Machine learning has undergone a rapid pace of progress
over the recent years. Rarely in the scientific community have
we witnessed such a concerted effort from various communities
(machine learning, systems, hardware, security, programming
languages etc.) in improving the performance, accuracy,
robustness and cost of machine learning based systems.
However, implementing such systems for a given problem
(for example, deep learning algorithm for ImageNet classification),
one has to navigate a multitude of design decisions:
what network architecture to deploy and how to customize it (ResNet vs. MobileNet),
what framework to use (MXNet vs. TensorFlow),
what libraries and which optimizations to employ (MKL vs. OpenBLAS),
which is generally a consequence of the target
hardware platform (Intel Xeon + NVIDIA GPU vs. ARM-based mobile SoC).
On top of these implementation decisions,
platform-specific decisions may affect the performance and
overall experience in deploying the system in question:
details such as operating system, kernel version, framework
and library versions or dependencies, and custom optimizations.
As a result a given system implementation (for example, ResNet
on TensorFlow on a Intel + NVIDIA hardware system) can have
many incarnations, some of which may have drastically
different performance results.
Furthermore, as more papers are being published, it also becomes
challenging to reproduce, reuse, build on top of, and perform
fair comparisons of numerous machine learning techniques
across rapidly evolving systems.
As multiple communities tackle the same challenges
of making machine learning systems
faster, cheaper, smaller, more accurate, and more energy efficient
across diverse platforms from IoT to data centers,
we need a platform to automate and perform apples-to-apples comparisons
of different approaches that aim to achieve the same goal.

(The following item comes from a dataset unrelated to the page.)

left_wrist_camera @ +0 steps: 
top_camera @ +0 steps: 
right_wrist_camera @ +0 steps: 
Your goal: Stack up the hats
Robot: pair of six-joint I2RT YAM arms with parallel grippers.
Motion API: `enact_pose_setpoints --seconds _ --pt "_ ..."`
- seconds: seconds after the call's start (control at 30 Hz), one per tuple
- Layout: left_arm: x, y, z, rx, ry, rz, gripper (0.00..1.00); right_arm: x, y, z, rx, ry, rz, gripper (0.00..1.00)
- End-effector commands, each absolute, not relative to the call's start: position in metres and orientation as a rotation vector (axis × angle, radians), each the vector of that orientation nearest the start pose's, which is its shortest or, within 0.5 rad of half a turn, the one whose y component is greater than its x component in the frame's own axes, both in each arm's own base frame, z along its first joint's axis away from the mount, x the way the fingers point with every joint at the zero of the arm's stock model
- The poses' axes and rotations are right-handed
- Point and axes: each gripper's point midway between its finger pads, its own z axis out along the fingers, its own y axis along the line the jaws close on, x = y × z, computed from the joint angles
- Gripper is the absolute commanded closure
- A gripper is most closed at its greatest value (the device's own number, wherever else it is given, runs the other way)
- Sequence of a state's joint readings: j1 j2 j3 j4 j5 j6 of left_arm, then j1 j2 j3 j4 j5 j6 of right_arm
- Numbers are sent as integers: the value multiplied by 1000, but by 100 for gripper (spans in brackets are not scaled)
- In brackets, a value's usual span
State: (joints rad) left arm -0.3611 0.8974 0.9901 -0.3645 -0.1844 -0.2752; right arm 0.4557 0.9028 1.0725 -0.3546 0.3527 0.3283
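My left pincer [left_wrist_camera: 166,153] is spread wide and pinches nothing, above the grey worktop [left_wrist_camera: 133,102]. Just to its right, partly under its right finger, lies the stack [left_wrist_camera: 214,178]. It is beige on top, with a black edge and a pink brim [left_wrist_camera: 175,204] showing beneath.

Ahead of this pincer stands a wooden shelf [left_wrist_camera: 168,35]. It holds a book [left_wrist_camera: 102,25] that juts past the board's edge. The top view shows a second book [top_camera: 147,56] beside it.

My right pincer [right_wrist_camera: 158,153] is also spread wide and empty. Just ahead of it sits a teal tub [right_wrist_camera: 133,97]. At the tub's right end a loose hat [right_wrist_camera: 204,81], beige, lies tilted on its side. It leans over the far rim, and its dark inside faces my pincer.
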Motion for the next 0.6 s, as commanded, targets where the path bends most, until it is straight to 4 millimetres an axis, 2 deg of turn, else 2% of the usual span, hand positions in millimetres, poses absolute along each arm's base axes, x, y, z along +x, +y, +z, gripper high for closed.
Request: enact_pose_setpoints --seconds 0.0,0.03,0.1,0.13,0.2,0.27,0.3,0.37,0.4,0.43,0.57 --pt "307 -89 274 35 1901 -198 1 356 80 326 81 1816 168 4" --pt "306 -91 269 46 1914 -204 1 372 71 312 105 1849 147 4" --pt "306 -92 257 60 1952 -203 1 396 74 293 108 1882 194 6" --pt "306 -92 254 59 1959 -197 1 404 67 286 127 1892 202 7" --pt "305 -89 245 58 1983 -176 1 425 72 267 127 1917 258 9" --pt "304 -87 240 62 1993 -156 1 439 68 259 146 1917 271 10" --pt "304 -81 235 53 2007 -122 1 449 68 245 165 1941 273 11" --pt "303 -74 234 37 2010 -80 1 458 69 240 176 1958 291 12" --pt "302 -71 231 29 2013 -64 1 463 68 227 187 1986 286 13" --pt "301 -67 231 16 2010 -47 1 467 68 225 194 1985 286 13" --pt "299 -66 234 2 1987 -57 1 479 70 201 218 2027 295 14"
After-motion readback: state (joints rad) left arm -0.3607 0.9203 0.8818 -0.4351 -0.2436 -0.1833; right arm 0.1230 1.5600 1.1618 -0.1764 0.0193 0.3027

For example, how does an approximate analog accelerator
for deep learning compare to algorithmic simplifications
on off-the-shelf hardware in terms of accuracy vs. efficiency
Pareto optimality?
We therefore propose the Reproducible Quality-Efficient Systems
Tournament (ReQuEST) as a community-driven platform
for reproducible, comparable, and multi-objective
optimization of emerging workloads
[1].
We plan to host ReQuEST as a bi-annual workshop alternating
between systems and machine learning communities.

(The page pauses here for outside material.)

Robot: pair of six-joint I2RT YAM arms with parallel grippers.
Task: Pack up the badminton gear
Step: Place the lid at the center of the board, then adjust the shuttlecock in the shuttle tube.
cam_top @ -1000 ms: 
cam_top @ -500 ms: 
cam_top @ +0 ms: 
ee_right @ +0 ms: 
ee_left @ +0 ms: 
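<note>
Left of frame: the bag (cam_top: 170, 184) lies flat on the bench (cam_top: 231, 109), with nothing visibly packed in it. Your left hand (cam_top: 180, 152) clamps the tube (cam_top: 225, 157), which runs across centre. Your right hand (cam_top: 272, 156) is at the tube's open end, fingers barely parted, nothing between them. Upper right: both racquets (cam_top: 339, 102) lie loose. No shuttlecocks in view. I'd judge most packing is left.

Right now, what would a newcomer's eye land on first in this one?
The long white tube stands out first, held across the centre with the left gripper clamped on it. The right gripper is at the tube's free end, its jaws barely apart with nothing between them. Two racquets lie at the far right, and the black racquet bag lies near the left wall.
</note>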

Its first incarnation will take place at ASPLOS in March 2018
and will focus solely on optimizing inference on real systems
to test our platform and use the feedback from participants and
an industrial board
to improve it.
We detail in the next sections how its objectives and
execution differentiate ReQuEST from other existing workshop-based
competitions.
Summary: ReQuEST is aimed at providing a scalable tournament framework,
a common experimental methodology and an open repository for continuous evaluation
and optimization of the quality vs. efficiency Pareto optimality of a wide range
of real-world applications, libraries, and models across the whole
hardware/software stack on complete platforms as conceptually shown
in Figure 1.
Tournament framework goals: we want to promote reproducibility
of experimental results and reusability/customization of systems research artifacts
by standardizing evaluation methodologies and facilitating the deployment
of efficient solutions on heterogeneous platforms.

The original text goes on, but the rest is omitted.